Depuis, d'autres fouilles ont démontré que Lyminge est l'un des tous premiers sites monastiques les mieux conservés du comté, alors même qu'il subissait de plein fouet les raids vikings à la fin du VIIIème et au début du IXème siècle. Le matériel mis au jour suggère que la communauté religieuse a non seulement survécu à ces attaques, mais qu'elle s'est aussi relevée plus forte que ne le pensaient les historiens jusqu'à présent.

 

Deux siècles d'occupation

Angleterre - Mise au jour en 2019 des vestiges de la chapelle en pierre du monastère anglo-saxon de Lyminge, VIIème siècle - Photo: Lyminge ArchaeologyAu cours des différentes campagnes de fouilles qui se sont tenues entre 2007 et 2015, puis en 2019, les principaux éléments du monastère ont été découverts par les archéologues.

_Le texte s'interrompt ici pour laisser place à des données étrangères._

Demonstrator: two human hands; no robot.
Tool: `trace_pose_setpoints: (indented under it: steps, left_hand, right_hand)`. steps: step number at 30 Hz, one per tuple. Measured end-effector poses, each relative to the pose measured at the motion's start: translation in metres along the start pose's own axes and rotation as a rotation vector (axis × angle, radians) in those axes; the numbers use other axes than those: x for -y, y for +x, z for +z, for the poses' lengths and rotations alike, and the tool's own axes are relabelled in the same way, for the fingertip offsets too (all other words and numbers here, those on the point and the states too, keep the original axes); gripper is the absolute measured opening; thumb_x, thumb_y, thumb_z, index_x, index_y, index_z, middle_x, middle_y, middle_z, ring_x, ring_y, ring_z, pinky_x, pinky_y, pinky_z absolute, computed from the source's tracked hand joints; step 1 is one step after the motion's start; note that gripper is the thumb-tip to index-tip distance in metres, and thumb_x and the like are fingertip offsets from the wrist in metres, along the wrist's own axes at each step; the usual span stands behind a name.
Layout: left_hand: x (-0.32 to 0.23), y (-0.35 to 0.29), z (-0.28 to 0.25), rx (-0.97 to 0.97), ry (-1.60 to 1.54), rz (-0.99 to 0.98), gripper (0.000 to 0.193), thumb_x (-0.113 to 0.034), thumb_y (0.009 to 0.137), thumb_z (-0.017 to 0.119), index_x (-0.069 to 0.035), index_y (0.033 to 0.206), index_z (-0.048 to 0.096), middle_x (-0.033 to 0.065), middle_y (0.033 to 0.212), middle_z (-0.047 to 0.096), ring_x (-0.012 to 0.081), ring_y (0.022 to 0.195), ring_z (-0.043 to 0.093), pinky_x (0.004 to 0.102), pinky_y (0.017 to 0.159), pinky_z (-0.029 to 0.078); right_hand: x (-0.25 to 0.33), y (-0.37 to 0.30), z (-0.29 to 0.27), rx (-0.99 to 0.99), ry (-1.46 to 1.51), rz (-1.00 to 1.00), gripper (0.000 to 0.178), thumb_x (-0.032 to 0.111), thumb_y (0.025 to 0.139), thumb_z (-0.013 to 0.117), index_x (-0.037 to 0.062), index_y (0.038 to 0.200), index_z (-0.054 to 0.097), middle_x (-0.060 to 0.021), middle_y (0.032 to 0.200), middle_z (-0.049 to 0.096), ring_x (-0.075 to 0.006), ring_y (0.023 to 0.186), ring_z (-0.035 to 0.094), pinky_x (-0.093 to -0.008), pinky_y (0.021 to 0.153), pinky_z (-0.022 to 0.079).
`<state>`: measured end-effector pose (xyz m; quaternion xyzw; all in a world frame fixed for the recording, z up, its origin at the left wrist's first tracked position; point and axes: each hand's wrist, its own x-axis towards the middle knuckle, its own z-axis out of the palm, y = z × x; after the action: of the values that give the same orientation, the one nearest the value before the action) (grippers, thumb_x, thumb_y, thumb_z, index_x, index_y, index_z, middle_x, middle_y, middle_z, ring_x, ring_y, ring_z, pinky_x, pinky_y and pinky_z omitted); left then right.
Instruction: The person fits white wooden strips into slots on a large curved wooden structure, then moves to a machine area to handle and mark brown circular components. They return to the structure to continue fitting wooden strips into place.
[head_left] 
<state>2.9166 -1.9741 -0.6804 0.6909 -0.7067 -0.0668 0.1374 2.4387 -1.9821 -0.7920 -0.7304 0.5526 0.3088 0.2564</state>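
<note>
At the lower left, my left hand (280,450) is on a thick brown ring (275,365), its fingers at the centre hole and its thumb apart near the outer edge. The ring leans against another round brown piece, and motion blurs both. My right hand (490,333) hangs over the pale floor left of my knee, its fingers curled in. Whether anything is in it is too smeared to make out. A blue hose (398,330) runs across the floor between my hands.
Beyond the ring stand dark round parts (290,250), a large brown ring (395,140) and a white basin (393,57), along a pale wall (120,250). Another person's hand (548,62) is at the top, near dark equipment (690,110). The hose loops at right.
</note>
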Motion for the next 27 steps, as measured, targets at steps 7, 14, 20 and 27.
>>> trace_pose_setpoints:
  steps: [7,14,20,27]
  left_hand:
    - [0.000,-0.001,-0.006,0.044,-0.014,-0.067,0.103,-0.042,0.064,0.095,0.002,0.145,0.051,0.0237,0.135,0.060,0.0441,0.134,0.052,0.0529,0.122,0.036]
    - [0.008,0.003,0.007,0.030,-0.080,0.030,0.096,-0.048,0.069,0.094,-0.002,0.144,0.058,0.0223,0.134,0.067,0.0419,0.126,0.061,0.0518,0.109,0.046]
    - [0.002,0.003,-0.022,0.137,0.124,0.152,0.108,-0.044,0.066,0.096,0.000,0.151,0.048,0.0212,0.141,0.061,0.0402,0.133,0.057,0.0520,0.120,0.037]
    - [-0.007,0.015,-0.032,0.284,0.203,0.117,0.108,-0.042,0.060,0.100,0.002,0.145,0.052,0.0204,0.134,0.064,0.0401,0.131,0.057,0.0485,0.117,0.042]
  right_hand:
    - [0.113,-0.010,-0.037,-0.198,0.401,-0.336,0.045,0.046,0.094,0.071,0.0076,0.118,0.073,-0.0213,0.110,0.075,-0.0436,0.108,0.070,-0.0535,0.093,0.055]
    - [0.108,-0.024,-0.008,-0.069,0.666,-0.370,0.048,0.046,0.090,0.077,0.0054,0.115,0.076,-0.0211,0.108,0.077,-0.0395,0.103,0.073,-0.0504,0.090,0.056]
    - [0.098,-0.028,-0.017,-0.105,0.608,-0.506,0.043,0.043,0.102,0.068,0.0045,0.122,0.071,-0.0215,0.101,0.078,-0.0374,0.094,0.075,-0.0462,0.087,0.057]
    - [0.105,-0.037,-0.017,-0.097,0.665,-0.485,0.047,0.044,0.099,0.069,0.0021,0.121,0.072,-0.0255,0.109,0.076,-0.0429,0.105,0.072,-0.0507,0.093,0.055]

Une chapelle en pierre, au cœur de l'ensemble, était entourée d'une large bande de bâtiments en bois et d'autres structures où les frères et les personnes à leur charge vaquaient à leurs occupations. 

Grâce à la datation par le radiocarbone d'ossements, déchets alimentaires issus des fosses à détritus, les chercheurs ont été en mesure de déterminer que l'occupation du site a persisté pendant près de 200 ans après la fondation du monastère dans la seconde moitié du VIIème siècle.

Ce sont des documents historiques conservés non loin de là, à la cathédrale de Canterbury, qui relatent comment la communauté monastique de Lyminge, après un raid viking survenu en 804 de notre ère, a trouvé asile dans la sécurité relative du refuge fortifié de Canterbury, ancienne ville romaine et capitale à la fois administrative et ecclésiastique du Kent anglo-saxon.

 

Une cible pas si facile

Les moines sont ensuite revenus à Lyminge. D'après les travaux du Dr Thomas, ils ne se sont pas contentés de remettre en état les bâtiments, ils ont continué d'y vivre et à bâtir durant plusieurs décennies au cours du IXème siècle. La datation d'artefacts tels que des pièces d'argent mises au jour sur le site, a fourni à l'archéologue un aperçu du rétablissement de la communauté religieuse.

"Cette recherche brosse un tableau plus complexe de l'existence des monastères en ces temps troublés; ils étaient plus résistants que ne le donnent à penser l'image de cibles faciles dépeinte dans les récits populaires de raids vikings basés sur d'authentiques événements historiques comme l'emblématique pillage du monastère insulaire de Lindisfarne en 793", souligne Gabor Thomas.

Toutefois, nuance-t-il, la résilience de Lyminge finit par atteindre ses limites. "À la fin du IXème siècle, à l'époque où le roi anglo-saxon Alfred le Grand était engagé dans un conflit à grande échelle avec les armées d'invasion viking, le site du monastère semble avoir été complètement abandonné. Cela s'est très probablement produit en raison de la pression au long cours exercée par les armées vikings, qui sont réputées avoir été actives dans le sud-est du Kent dans les années 880 et 890.

"La vie sédentaire n'a finalement été restaurée à Lyminge qu'au Xème siècle, mais sous l'autorité des archevêques de Canterbury qui avaient acquis les terres appartenant autrefois au monastère", conclut le responsable des fouilles à Lyminge.